[Goal of the exercise]:
A word-for-word retyping of the listing is the goal.

[The data]:
══════════
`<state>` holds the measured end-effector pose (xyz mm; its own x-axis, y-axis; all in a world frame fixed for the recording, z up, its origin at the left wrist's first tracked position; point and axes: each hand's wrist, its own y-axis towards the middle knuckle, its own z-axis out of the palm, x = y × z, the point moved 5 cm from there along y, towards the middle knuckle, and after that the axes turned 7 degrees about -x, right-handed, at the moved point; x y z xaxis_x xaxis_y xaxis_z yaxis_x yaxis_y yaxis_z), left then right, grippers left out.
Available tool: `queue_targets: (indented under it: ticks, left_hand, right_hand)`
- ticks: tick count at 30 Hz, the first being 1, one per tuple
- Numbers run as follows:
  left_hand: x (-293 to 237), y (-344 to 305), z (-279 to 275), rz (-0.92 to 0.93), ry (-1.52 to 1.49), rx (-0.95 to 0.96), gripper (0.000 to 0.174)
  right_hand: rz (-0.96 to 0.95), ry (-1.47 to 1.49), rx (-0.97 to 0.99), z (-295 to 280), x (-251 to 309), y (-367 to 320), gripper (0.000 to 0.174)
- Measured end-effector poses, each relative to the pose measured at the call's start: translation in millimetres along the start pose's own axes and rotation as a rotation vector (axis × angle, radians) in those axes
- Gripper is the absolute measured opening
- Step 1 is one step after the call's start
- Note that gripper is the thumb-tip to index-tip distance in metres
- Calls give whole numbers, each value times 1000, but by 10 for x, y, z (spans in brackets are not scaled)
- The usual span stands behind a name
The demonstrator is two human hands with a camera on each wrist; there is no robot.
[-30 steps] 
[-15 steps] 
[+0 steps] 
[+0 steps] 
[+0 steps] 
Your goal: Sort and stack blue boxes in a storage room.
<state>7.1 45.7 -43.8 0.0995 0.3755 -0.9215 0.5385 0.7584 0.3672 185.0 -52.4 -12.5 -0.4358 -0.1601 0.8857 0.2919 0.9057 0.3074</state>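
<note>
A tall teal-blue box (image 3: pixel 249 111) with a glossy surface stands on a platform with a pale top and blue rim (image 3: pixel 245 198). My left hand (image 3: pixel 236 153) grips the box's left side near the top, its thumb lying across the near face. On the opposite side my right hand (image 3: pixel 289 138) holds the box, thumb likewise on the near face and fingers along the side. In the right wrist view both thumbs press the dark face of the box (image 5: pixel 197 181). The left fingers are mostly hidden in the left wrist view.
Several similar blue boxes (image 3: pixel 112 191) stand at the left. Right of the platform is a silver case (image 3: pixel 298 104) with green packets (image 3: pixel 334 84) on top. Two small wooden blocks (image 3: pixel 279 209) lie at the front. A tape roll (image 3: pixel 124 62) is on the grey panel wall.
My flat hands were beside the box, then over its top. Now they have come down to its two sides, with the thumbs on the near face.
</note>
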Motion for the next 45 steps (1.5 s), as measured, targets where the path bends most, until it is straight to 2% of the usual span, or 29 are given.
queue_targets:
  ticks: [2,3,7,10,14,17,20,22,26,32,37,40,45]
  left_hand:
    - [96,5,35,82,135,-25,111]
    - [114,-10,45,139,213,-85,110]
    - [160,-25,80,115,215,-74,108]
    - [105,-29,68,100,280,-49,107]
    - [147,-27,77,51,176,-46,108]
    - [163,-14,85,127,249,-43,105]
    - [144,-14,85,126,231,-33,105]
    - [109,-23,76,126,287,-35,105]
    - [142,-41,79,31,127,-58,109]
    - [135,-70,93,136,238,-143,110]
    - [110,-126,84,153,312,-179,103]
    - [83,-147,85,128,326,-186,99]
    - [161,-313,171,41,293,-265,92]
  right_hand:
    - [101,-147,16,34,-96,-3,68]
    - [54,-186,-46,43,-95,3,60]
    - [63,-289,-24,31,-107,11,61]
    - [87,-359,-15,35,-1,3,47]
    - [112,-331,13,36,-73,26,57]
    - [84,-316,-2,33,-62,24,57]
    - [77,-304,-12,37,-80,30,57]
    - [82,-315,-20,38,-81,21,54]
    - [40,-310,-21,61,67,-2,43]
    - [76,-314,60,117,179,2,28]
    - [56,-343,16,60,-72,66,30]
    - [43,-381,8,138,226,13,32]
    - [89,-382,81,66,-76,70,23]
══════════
[Finished exercise]:
`<state>` holds the measured end-effector pose (xyz mm; its own x-axis, y-axis; all in a world frame fixed for the recording, z up, its origin at the left wrist's first tracked position; point and axes: each hand's wrist, its own y-axis towards the middle knuckle, its own z-axis out of the palm, x = y × z, the point moved 5 cm from there along y, towards the middle knuckle, and after that the axes turned 7 degrees about -x, right-handed, at the moved point; x y z xaxis_x xaxis_y xaxis_z yaxis_x yaxis_y yaxis_z), left then right, grippers left out.
Available tool: `queue_targets: (indented under it: ticks, left_hand, right_hand)`
- ticks: tick count at 30 Hz, the first being 1, one per tuple
- Numbers run as follows:
  left_hand: x (-293 to 237), y (-344 to 305), z (-279 to 275), rz (-0.92 to 0.93), ry (-1.52 to 1.49), rx (-0.95 to 0.96), gripper (0.000 to 0.174)
  right_hand: rz (-0.96 to 0.95), ry (-1.47 to 1.49), rx (-0.97 to 0.99), z (-295 to 280), x (-251 to 309), y (-367 to 320), gripper (0.000 to 0.174)
- Measured end-effector poses, each relative to the pose measured at the call's start: translation in millimetres along the start pose's own axes and rotation as a rotation vector (axis × angle, radians) in those axes
- Gripper is the absolute measured opening
- Step 1 is one step after the call's start
- Note that gripper is the thumb-tip to index-tip distance in metres
- Calls give whole numbers, each value times 1000, but by 10 for x, y, z (spans in brackets are not scaled)
- The usual span stands behind a name
The demonstrator is two human hands with a camera on each wrist; there is no robot.
[-30 steps] 
[-15 steps] 
[+0 steps] 
[+0 steps] 
[+0 steps] 
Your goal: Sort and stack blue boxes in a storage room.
<state>7.1 45.7 -43.8 0.0995 0.3755 -0.9215 0.5385 0.7584 0.3672 185.0 -52.4 -12.5 -0.4358 -0.1601 0.8857 0.2919 0.9057 0.3074</state>
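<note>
A tall teal-blue box (image 3: pixel 249 111) with a glossy surface stands on a platform with a pale top and blue rim (image 3: pixel 245 198). My left hand (image 3: pixel 236 153) grips the box's left side near the top, its thumb lying across the near face. On the opposite side my right hand (image 3: pixel 289 138) holds the box, thumb likewise on the near face and fingers along the side. In the right wrist view both thumbs press the dark face of the box (image 5: pixel 197 181). The left fingers are mostly hidden in the left wrist view.
Several similar blue boxes (image 3: pixel 112 191) stand at the left. Right of the platform is a silver case (image 3: pixel 298 104) with green packets (image 3: pixel 334 84) on top. Two small wooden blocks (image 3: pixel 279 209) lie at the front. A tape roll (image 3: pixel 124 62) is on the grey panel wall.
My flat hands were beside the box, then over its top. Now they have come down to its two sides, with the thumbs on the near face.
</note>
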Motion for the next 45 steps (1.5 s), as measured, targets where the path bends most, until it is straight to 2% of the usual span, or 29 are given.
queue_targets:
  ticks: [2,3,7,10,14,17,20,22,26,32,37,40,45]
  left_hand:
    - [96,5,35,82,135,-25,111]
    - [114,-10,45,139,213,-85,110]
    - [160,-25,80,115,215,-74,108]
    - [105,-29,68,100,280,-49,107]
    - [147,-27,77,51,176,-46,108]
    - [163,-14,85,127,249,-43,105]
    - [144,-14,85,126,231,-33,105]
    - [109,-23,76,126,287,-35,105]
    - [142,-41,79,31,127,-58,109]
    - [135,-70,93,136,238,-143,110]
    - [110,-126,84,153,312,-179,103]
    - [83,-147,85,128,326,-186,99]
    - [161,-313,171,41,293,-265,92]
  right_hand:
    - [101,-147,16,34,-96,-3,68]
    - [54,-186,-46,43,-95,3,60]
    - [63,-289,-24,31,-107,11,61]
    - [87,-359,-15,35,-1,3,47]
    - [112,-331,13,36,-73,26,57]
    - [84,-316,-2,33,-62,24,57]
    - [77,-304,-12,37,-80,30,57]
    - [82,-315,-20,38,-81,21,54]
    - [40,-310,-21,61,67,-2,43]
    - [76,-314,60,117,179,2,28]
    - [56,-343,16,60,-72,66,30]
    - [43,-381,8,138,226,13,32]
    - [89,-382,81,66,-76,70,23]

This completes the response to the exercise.